- Born: 31 January 1958 (age 68)
- Occupations: Researcher and University professor

Academic background
- Education: Paris 8 University Paris Descartes University École Normale Supérieure École des Hautes Études en Sciences Sociales

Academic work
- Discipline: Anthropology, Sociology
- Institutions: École Normale Supérieure, Centre Maurice Halbwachs
- Website: https://www.cmh.ens.fr/author/florence-weber/

= Florence Weber =

French sociologist (born 1958)

Florence Weber, born 31 January 1958, is a French sociologist and anthropologist who has worked on the rural and working class worlds in France.

== Research and positions ==
Florence Weber is a university professor at the École normale supérieure, where she was head of the social sciences department, and a researcher at the Maurice-Halbwachs Center, a research center of the ENS, EHESS, Cnrs and INRAE.

Her work focuses on the methodology of fieldwork, on economic activities analyzed from a sociological perspective, and on the care of disabled and dependent people by the family, the market, and the state, especially when these people are described in terms of cognitive disabilities or mental disorders. She is recently committed to a contemporary practice of photography armed with social science. She is one of the pioneers in this field in France, particularly alongside Jean-Robert Dantou.

== Education ==

Student at the École normale supérieure des jeunes filles (1977–1982)

Agrégée in Social Sciences (1981)

MAS in Social anthropology from the EHESS (1981)

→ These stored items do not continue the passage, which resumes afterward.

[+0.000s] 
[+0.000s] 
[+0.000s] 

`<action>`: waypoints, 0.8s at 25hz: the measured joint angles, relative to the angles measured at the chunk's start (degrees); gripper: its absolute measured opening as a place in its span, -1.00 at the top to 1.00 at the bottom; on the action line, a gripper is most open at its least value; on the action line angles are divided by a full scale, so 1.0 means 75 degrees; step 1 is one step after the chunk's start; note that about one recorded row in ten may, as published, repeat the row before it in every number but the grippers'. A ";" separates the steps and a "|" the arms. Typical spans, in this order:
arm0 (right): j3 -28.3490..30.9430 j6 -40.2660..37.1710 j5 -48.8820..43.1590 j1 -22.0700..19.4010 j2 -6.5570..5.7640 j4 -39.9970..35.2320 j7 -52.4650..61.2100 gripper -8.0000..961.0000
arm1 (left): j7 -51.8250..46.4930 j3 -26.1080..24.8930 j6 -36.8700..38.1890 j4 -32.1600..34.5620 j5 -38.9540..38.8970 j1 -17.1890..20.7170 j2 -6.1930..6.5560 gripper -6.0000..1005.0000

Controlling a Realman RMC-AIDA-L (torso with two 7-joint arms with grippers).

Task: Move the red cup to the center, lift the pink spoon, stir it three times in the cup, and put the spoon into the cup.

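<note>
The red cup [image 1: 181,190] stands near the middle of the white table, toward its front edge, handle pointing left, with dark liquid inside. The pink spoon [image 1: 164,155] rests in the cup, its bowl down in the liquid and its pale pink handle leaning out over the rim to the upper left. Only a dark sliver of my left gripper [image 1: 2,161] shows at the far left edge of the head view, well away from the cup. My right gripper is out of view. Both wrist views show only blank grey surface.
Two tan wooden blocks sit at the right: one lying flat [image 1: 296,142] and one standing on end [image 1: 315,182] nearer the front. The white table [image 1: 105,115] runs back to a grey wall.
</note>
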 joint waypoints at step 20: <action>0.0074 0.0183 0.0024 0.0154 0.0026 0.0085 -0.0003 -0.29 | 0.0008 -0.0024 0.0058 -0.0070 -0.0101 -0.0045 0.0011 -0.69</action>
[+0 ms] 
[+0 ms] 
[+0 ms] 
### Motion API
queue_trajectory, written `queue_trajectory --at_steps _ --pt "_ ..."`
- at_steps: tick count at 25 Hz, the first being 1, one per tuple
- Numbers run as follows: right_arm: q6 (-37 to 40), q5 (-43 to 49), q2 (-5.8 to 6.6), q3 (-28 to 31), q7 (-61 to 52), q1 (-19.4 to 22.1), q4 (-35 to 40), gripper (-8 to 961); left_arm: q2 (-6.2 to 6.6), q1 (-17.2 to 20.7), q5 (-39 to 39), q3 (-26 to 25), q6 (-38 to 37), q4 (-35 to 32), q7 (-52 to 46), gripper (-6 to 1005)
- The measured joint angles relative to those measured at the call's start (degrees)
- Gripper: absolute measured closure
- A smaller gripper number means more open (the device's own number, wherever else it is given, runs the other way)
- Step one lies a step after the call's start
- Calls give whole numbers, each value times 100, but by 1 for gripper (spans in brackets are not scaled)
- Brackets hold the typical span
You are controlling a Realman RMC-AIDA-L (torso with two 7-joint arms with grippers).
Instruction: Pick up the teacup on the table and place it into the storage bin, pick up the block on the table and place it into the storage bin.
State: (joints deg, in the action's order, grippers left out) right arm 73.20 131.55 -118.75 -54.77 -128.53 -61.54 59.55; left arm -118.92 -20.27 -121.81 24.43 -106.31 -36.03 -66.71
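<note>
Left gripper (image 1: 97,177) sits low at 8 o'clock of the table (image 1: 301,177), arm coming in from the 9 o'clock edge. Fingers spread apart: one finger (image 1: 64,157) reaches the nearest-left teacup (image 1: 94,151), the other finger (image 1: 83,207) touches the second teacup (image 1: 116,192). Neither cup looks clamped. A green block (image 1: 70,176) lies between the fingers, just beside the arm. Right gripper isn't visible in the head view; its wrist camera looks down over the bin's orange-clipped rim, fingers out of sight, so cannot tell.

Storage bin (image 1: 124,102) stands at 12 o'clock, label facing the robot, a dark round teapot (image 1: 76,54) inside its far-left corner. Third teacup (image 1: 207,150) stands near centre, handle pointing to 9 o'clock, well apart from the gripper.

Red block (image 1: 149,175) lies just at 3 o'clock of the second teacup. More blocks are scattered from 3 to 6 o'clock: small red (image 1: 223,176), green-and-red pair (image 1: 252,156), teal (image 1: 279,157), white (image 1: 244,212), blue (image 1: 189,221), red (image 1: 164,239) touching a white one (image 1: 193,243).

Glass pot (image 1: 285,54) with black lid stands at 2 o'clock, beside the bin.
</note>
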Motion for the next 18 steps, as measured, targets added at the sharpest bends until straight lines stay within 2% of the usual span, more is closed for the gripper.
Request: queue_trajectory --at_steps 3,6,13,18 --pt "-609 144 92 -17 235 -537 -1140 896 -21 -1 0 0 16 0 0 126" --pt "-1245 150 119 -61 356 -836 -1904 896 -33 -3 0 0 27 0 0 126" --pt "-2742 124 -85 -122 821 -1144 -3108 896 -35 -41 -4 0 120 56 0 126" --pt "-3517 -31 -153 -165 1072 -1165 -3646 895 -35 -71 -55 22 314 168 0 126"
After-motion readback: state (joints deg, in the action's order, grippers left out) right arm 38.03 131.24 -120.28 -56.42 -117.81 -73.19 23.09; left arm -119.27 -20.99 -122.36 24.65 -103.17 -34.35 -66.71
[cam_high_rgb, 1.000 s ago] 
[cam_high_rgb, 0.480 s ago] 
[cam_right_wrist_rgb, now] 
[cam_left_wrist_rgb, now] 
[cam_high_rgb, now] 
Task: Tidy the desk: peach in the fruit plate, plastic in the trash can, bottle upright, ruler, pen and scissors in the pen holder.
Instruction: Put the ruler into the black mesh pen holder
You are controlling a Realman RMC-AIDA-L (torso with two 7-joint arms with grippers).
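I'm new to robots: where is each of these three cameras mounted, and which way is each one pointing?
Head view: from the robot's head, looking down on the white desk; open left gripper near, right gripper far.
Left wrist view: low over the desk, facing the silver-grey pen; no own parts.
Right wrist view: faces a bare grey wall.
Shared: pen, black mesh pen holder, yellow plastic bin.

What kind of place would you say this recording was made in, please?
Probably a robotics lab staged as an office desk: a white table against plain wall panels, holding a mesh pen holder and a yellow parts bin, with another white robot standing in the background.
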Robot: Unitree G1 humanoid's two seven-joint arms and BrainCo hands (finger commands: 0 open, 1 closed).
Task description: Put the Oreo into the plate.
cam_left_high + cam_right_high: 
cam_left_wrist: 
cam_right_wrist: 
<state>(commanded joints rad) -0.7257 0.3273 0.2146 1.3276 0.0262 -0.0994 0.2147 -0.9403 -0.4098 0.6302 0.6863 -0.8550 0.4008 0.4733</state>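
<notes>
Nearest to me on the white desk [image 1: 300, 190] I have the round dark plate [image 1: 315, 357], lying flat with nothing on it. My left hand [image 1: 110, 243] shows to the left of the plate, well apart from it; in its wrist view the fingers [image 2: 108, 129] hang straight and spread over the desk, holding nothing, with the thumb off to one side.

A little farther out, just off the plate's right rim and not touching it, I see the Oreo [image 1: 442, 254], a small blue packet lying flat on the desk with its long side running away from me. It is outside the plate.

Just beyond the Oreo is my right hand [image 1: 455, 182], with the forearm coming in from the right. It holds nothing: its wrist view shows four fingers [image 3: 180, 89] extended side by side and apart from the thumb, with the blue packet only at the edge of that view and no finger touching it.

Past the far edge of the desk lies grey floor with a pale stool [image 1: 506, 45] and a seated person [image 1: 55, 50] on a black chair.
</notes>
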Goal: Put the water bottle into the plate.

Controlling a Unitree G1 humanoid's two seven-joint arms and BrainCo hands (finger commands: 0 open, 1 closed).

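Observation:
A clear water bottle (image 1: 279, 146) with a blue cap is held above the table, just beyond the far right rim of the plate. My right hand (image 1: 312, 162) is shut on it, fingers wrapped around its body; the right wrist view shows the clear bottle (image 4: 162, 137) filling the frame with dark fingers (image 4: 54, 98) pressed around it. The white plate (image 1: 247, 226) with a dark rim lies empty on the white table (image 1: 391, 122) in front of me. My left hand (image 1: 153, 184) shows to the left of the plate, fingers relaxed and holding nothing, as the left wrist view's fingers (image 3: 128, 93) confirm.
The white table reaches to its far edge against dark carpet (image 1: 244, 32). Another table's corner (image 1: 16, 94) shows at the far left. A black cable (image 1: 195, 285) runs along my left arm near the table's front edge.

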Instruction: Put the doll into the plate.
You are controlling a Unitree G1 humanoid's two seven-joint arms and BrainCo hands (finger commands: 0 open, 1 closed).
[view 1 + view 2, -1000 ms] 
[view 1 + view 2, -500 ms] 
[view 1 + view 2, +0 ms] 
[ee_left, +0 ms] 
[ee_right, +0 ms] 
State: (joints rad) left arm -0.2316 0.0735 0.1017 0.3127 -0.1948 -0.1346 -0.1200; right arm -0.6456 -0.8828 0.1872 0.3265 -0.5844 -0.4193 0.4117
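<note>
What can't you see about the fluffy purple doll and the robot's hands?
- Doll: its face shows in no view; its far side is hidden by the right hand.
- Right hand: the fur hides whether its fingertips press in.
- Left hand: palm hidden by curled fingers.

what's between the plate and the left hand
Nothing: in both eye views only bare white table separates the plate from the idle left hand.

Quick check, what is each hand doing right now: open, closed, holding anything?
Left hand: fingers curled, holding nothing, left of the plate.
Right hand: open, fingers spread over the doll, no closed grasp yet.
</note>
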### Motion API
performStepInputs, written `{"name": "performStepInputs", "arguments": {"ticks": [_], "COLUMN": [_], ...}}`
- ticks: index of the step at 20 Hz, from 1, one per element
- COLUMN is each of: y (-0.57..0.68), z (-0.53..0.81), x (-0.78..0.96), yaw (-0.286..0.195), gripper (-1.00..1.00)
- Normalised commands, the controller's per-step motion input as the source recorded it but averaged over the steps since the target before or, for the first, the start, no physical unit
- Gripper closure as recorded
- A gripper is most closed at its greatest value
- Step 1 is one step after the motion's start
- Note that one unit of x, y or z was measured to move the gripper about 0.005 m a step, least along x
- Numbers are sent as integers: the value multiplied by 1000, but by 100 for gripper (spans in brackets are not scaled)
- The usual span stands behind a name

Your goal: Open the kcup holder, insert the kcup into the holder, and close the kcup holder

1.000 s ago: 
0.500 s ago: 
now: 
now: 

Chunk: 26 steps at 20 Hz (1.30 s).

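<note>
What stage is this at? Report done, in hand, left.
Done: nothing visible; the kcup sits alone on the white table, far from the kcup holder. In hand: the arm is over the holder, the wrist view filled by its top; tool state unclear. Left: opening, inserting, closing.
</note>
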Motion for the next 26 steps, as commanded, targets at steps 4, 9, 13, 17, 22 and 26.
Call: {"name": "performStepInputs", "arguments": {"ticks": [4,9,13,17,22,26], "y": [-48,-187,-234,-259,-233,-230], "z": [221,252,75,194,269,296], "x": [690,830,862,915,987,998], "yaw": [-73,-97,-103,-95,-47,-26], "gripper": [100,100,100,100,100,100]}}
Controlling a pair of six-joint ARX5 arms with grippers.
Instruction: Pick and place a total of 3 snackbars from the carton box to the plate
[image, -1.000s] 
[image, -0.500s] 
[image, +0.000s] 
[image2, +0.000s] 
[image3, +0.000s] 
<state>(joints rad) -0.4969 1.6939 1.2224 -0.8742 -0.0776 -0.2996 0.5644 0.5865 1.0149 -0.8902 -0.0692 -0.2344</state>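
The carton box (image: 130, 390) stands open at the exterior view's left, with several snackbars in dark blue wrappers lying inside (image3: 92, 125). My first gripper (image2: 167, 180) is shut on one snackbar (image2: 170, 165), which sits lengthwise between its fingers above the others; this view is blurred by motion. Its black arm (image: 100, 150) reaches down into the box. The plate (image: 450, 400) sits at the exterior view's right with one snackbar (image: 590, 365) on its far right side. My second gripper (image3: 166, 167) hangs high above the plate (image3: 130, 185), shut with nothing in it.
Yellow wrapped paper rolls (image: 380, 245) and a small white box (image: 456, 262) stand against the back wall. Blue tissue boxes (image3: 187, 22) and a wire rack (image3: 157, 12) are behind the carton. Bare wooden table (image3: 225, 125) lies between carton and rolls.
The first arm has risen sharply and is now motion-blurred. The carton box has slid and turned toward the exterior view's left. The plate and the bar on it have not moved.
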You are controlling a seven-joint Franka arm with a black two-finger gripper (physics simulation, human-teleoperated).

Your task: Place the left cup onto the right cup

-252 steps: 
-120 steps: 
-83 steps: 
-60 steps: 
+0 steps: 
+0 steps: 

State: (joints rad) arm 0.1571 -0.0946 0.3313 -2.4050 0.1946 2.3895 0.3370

New regime thesis at EHESS (1986)

Habilitation to direct research at Paris VIII (2000) which is the highest French degree

== Books (in French) ==

- 1989. Le travail à-côté. Étude d'ethnographie ouvrière. Paris : INRA/Éd. EHESS. Reprinted in the coll «Réimpressions», Éd. EHESS, 2001.
- 1997 with Stéphane Beaud, Guide de l'enquête de terrain. Produire et analyser des données ethnographiques, Paris, La Découverte, coll. «Guides Repères», 4th edition 2010, translated into Portuguese (2007, Guia para a pesquisa de campo, Vozes, Petropolis, RJ, Brasil) and Serbian.
- 2003, with Agnès Gramain and Séverine Gojard. Charges de famille. Dépendance et parenté dans la France contemporaine, Paris, La Découverte, coll. « Textes à l'appui, Enquêtes de terrain »
- 2005, with Laurent Feller and Agnès Gramain. La fortune de Karol. Marché de la terre et liens personnels dans les Abruzzes au haut Moyen Age, Rome, École Française de Rome, « Collection de l'École française de Rome, 347 »
- 2005. Le Sang, le nom, le quotidien. Une sociologie de la parenté pratique. La Courneuve : Aux lieux d'être, 264 p.
- 2007 with Caroline Dufy. L'ethnographie économique. Paris : La Découverte, coll. « Repères ». Translated into Spanish (2009, Más allá de la Gran División. Sociología, economía y etnografía, Antropofagia, Buenos Aires)
- 2007. « Introduction. Vers une ethnographie des prestations sans marché », in Mauss Marcel, Essai sur le don, Paris, PUF, « Quadrige, Grands Textes »
- 2008. Le travail au noir : une fraude parfois vitale ? Paris : Éditions rue d'Ulm.
- 2009. Manuel de l'ethnographe. Paris : PUF, coll. « Quadrige Manuels »
- 2009. Le Travail à-côté. Une ethnographie des perceptions. Paris : Éditions EHESS. Coll. « En temps & lieux ». New edition with an afterword. Translated into Portuguese (2009, Trabalho fora do trabalho. Uma ethnografia das percepçoes, Garamond, "Culture and Economy", Rio de Janeiro, Brazil)
- 2011. Handicap et dépendance. Drames humains, enjeux politiques, Éditions Rue d'Ulm, coll. « CEPREMAP », Paris
- 2011. with Laurence Fontaine. Les Paradoxes de l'économie informelle. A qui profitent les règles? Karthala, Paris
- 2013. Penser la parenté aujourd'hui. La force du quotidien, Éditions Rue d'Ulm, coll. « Sciences sociales », Paris
- 2014. with Loïc Trabut and Solène Billaud. Le Salaire de la confiance. L'aide à domicile aujourd'hui, Éditions Rue d'Ulm, coll. «Sciences sociales», Paris
- 2014. with Eric Brian, Stephan Moebius, Frithjof Nungesser. « Relire Marcel Mauss. Relektüren von Marcel Mauss », Trivium. Revue Franco-allemande de sciences humaines et sociales, vol. 17 in free access
- 2015. Brève histoire de l'anthropologie, Flammarion, coll. « Champs », Paris
- 2015. with Jean-Robert Dantou. Les Murs ne parlent pas. Trois dispositifs photographiques pour une enquête en psychiatrie, Kehrer Verlag, Heidelberg.